Opinión
Música y películas como antídoto
Los artistas hablan con pelos en las orejas y son poco fiables cuando se trata de tomarle el pulso al día a día. Ególatras, distraídos, a menudo inseguros, andan siempre cerca de soltar paridas cuando alguien les pregunta por el precio del petróleo, el deshielo en la Antártida, las vicisitudes del gobierno o la gestión de la crisis por el virus. Su voz no está ni más ni menos autorizada que la de cualquiera. Nadie se imagina que el talento para pintar bodegones o la facilidad para describir un paisaje te conceda poderes especiales a la hora de desglosar lo que sucede en la escalera. Aunque los artistas hablan convencidos de que sí, de que su voz es la voz del que ve incendios a lo lejos. Pero el ensimismamiento provoca que vivan demasiado a su bola. Encerrados con sus partituras. Rodeados de fotogramas. A solas con sus subvenciones, sus cuitas y sus cuentos. La incompetencia para tomarle el pulso a las portadas, su tendencia a utilizar el lengua de madera del tópico, el hecho de que a menudo suenen divinos y sean incapaces de empatizar con la gente corriente, no impide que, en el caso de los mejores, sean también capaces de entregar productos que van más allá o acá de la sucia cotidianidad, la lista de la compra y el atroz soniquete de las noticias. En tiempos de pandemia cauterizan heridas y ayudan a forjarnos, endurecernos y hacernos más resistentes al colmillo de miedo. De ahí que servidor haya llorado como si fuera familiares o amigos la muerte de gente como Luis Eduardo Aute, Rafael Berrio y Bill Withers, tres músicos, cantautores, poetas, muy distintos y al mismo tiempo semejantes en su capacidad de confortarnos.

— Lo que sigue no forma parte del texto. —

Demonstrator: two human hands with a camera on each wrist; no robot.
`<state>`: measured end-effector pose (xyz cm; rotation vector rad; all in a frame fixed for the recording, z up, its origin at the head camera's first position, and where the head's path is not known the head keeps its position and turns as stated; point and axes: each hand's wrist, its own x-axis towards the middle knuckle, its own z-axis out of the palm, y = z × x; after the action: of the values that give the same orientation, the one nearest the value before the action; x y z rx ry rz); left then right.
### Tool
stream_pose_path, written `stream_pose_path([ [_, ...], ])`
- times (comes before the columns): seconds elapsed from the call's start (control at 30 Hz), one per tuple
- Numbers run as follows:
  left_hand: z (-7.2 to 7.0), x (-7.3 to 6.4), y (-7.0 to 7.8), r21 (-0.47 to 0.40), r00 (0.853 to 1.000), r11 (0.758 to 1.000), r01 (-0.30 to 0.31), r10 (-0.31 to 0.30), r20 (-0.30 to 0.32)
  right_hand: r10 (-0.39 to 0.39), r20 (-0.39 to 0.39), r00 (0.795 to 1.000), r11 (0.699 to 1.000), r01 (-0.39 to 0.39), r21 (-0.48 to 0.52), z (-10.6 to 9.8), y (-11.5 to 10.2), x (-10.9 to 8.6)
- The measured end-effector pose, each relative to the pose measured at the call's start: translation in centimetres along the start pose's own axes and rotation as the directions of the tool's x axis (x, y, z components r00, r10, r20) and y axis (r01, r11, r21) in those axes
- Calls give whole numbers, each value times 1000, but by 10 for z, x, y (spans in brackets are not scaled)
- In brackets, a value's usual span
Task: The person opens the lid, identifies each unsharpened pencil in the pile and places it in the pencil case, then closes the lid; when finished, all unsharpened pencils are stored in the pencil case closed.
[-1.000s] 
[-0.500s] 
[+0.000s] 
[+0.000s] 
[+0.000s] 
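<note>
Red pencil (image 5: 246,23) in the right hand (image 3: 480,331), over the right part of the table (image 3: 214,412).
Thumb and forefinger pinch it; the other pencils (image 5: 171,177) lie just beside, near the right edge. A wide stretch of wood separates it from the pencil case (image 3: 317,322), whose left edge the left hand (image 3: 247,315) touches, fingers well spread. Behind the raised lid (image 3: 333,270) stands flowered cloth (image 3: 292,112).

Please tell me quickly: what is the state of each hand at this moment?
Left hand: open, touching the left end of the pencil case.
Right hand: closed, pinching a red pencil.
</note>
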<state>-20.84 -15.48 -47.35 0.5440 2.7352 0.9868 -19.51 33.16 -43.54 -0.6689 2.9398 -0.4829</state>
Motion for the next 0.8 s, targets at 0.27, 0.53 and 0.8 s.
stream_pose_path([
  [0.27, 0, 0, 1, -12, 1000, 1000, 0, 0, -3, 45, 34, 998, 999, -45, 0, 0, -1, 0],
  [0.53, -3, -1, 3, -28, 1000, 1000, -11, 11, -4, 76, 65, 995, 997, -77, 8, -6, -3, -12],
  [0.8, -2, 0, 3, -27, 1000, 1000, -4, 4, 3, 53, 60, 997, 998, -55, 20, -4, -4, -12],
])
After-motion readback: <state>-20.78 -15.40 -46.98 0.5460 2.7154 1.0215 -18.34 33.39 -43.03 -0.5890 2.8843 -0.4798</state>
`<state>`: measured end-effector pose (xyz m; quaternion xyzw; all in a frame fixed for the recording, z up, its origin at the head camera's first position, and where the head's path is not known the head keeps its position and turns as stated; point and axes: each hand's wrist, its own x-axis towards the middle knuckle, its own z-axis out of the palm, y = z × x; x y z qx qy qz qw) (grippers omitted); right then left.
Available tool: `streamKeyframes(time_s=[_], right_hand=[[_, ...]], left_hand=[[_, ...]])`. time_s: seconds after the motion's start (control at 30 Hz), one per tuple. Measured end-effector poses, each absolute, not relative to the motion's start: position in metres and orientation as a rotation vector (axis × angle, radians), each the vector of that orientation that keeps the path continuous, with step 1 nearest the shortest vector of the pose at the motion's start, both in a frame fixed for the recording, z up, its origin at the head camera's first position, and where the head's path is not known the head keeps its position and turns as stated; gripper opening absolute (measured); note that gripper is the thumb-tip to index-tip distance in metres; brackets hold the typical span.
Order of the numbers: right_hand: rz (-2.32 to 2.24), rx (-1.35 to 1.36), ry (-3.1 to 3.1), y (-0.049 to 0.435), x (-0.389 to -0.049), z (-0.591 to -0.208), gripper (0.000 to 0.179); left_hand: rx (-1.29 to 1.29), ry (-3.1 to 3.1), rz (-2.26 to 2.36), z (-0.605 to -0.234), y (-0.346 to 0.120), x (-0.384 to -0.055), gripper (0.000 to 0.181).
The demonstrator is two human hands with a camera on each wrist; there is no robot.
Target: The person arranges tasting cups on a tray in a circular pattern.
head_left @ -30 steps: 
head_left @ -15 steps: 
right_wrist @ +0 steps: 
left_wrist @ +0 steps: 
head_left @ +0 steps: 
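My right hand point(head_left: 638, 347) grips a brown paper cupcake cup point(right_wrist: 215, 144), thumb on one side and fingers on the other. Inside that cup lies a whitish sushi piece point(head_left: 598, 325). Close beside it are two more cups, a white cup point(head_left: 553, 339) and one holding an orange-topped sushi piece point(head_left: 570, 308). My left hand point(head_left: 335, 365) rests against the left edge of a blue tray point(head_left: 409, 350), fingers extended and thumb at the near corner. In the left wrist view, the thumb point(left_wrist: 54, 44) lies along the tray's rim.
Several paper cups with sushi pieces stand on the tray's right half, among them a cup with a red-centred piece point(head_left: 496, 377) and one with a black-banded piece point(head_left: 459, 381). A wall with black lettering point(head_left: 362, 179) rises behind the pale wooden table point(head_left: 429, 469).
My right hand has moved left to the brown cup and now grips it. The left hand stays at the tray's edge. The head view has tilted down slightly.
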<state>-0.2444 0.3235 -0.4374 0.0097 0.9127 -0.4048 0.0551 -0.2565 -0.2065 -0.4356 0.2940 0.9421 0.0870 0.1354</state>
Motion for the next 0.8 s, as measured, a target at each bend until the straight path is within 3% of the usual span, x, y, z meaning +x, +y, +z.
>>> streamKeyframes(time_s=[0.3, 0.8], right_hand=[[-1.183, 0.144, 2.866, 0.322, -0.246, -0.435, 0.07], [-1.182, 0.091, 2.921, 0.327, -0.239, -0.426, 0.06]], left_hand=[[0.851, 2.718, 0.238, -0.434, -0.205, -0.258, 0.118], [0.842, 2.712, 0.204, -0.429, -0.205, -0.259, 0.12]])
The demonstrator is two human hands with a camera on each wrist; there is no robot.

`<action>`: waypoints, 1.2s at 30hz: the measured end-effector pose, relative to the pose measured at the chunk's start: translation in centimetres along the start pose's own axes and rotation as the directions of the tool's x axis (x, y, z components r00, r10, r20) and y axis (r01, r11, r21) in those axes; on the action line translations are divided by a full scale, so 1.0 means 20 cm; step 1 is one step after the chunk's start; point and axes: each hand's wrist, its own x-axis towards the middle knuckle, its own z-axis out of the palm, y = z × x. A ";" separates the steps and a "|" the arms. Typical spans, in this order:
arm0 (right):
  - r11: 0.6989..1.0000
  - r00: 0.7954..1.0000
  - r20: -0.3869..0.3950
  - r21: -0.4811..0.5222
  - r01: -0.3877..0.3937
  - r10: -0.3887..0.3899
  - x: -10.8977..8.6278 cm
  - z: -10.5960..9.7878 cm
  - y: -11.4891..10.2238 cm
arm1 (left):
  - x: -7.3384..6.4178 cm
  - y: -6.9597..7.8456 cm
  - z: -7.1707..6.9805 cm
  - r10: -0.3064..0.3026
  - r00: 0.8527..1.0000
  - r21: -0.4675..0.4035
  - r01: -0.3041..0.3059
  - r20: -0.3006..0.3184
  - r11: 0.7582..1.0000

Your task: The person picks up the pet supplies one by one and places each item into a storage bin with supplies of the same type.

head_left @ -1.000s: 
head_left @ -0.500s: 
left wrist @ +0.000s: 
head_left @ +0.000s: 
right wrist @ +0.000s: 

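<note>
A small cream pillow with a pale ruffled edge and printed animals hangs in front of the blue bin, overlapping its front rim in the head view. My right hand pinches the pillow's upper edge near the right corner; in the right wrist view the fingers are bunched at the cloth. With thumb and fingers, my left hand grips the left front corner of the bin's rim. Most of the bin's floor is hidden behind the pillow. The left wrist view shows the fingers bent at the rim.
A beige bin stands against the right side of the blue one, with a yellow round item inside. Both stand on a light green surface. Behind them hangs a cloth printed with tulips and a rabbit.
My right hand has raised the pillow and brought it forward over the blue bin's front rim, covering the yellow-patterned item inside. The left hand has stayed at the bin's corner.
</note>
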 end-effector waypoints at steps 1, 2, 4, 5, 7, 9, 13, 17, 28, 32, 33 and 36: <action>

Caen las bombas cerca, palma gente a diario, acaban de llevarse en ambulancia a una compañera de mi esposa, apenas 40 años y dos niños pequeños, y yo, en las horas aciagas, necesito más que nunca de los servicios curativos del arte. Me amarro al aleteo de los versos, a las palabras pálidas y desencadenadas de las grandes novelas, al rumor de leopardos que acechan entre las sombras del óleo, al temblor azul de los violines, a la evocación de otros mundos y la conflagración de este, puesto a secar tras darle la vuelta en un ataque de palabras y sonidos concebidos para matar y saciar.